* **THE PROBLEM**
Could you transcribe every record below exactly, leaving out the pictures?

* **PROVIDED RECORDS**
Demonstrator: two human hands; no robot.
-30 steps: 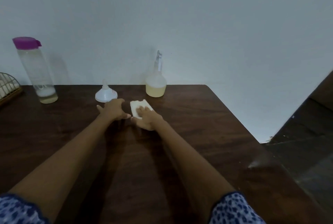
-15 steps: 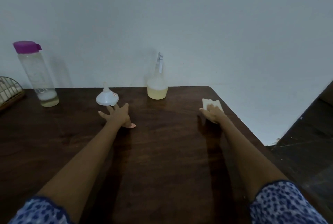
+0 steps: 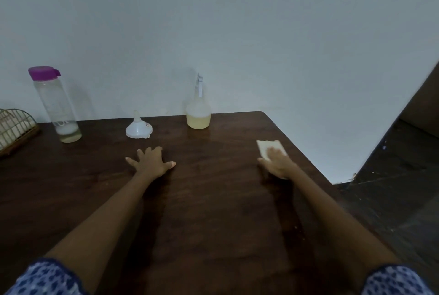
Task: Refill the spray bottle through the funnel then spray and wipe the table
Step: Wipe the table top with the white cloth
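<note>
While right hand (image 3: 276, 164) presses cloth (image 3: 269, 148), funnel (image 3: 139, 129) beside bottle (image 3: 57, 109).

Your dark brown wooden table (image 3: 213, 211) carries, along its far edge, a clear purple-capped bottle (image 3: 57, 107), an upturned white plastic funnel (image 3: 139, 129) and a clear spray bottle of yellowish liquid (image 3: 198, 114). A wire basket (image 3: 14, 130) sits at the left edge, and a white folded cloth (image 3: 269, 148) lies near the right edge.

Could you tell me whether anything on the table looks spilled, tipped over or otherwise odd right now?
Nothing stands out. The spray bottle and tall bottle stand upright, the funnel rests mouth-down, and no puddle shows. The right hand presses the cloth near the table edge.
</note>
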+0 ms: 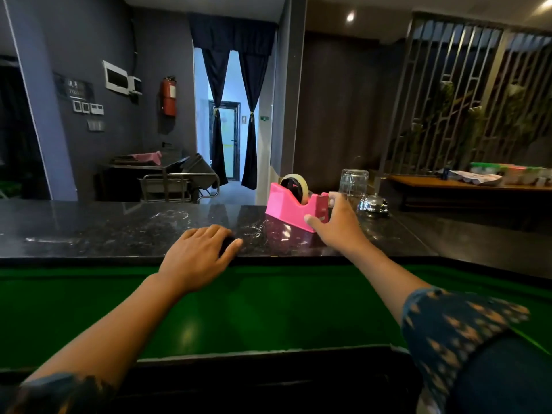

* **WORKED SOLUTION**
Demonstrator: two human hands; no robot.
-30 steps: 
-15 steps: 
+0 steps: 
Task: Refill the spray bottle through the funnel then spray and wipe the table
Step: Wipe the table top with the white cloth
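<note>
While right hand (image 3: 276, 164) presses cloth (image 3: 269, 148), funnel (image 3: 139, 129) beside bottle (image 3: 57, 109).

Your dark brown wooden table (image 3: 213, 211) carries, along its far edge, a clear purple-capped bottle (image 3: 57, 107), an upturned white plastic funnel (image 3: 139, 129) and a clear spray bottle of yellowish liquid (image 3: 198, 114). A wire basket (image 3: 14, 130) sits at the left edge, and a white folded cloth (image 3: 269, 148) lies near the right edge.

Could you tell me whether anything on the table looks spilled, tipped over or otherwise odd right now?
Nothing stands out. The spray bottle and tall bottle stand upright, the funnel rests mouth-down, and no puddle shows. The right hand presses the cloth near the table edge.
</note>
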+0 ms: 

This is the complete output for the exercise.